__Task objective__
An exact copy of the listing is what the response must contain.

★ ★ ★ ★ ★ ★ ★

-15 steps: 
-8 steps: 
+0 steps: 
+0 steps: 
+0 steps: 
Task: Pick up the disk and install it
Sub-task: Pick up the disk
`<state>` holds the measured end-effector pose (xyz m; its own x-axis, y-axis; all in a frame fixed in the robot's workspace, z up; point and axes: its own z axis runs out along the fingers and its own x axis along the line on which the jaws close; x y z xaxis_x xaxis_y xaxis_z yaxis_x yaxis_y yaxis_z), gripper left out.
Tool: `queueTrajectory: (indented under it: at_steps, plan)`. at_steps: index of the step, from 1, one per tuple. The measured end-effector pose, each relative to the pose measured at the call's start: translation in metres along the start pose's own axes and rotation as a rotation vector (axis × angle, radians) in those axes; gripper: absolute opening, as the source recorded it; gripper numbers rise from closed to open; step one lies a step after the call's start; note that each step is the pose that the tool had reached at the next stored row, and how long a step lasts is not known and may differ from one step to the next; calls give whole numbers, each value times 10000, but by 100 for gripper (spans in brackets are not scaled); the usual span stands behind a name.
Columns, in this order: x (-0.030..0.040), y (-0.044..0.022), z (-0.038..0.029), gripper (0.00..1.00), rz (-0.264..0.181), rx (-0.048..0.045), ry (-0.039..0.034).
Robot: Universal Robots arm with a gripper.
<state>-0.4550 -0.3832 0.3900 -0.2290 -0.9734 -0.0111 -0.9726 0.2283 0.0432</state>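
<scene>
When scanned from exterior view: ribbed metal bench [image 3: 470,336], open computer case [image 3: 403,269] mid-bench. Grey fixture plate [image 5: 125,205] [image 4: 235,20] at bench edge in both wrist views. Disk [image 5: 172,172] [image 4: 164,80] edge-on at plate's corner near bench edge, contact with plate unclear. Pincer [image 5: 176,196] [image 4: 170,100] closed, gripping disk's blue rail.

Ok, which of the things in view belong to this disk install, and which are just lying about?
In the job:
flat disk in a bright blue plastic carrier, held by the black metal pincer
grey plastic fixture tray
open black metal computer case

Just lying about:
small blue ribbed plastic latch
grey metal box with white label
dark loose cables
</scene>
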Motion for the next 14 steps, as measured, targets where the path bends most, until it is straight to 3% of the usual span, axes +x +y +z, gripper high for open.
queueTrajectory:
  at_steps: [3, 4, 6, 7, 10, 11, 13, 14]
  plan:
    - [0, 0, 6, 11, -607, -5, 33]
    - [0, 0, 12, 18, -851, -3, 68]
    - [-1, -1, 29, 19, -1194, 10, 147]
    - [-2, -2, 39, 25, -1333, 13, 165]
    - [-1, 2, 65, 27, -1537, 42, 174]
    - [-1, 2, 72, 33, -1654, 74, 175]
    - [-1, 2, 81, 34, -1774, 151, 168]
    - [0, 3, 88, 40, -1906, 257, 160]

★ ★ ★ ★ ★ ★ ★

__Output for this task__
-15 steps: 
-8 steps: 
+0 steps: 
+0 steps: 
+0 steps: 
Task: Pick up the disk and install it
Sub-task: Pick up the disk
`<state>` holds the measured end-effector pose (xyz m; its own x-axis, y-axis; all in a frame fixed in the robot's workspace, z up; point and axes: its own z axis runs out along the fingers and its own x axis along the line on which the jaws close; x y z xaxis_x xaxis_y xaxis_z yaxis_x yaxis_y yaxis_z), gripper left out.
Tool: `queueTrajectory: (indented under it: at_steps, plan)`. at_steps: index of the step, from 1, one per tuple. The measured end-effector pose, each relative to the pose measured at the call's start: translation in metres along the start pose's own axes and rotation as a rotation vector (axis × angle, radians) in those axes; gripper: absolute opening, as the source recorded it; gripper numbers rise from closed to open; step one lies a step after the call's start; note that each step is the pose that the tool had reached at the next stored row, and how long a step lasts is not known and may differ from one step to the next; calls give whole numbers, each value times 10000, but by 100 for gripper (spans in brackets are not scaled); the usual span stands behind a name.
Columns, in this order: x (-0.030..0.040), y (-0.044..0.022), z (-0.038..0.029), gripper (0.00..1.00), rz (-0.264..0.181), rx (-0.048..0.045), ry (-0.039..0.034).
Robot: Universal Robots arm with a gripper.
<state>-0.4550 -0.3832 0.3900 -0.2290 -0.9734 -0.0111 -0.9726 0.2283 0.0432</state>
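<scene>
When scanned from exterior view: ribbed metal bench [image 3: 470,336], open computer case [image 3: 403,269] mid-bench. Grey fixture plate [image 5: 125,205] [image 4: 235,20] at bench edge in both wrist views. Disk [image 5: 172,172] [image 4: 164,80] edge-on at plate's corner near bench edge, contact with plate unclear. Pincer [image 5: 176,196] [image 4: 170,100] closed, gripping disk's blue rail.

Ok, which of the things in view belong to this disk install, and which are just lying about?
In the job:
flat disk in a bright blue plastic carrier, held by the black metal pincer
grey plastic fixture tray
open black metal computer case

Just lying about:
small blue ribbed plastic latch
grey metal box with white label
dark loose cables
</scene>
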Motion for the next 14 steps, as measured, targets where the path bends most, until it is straight to 3% of the usual span, axes +x +y +z, gripper high for open.
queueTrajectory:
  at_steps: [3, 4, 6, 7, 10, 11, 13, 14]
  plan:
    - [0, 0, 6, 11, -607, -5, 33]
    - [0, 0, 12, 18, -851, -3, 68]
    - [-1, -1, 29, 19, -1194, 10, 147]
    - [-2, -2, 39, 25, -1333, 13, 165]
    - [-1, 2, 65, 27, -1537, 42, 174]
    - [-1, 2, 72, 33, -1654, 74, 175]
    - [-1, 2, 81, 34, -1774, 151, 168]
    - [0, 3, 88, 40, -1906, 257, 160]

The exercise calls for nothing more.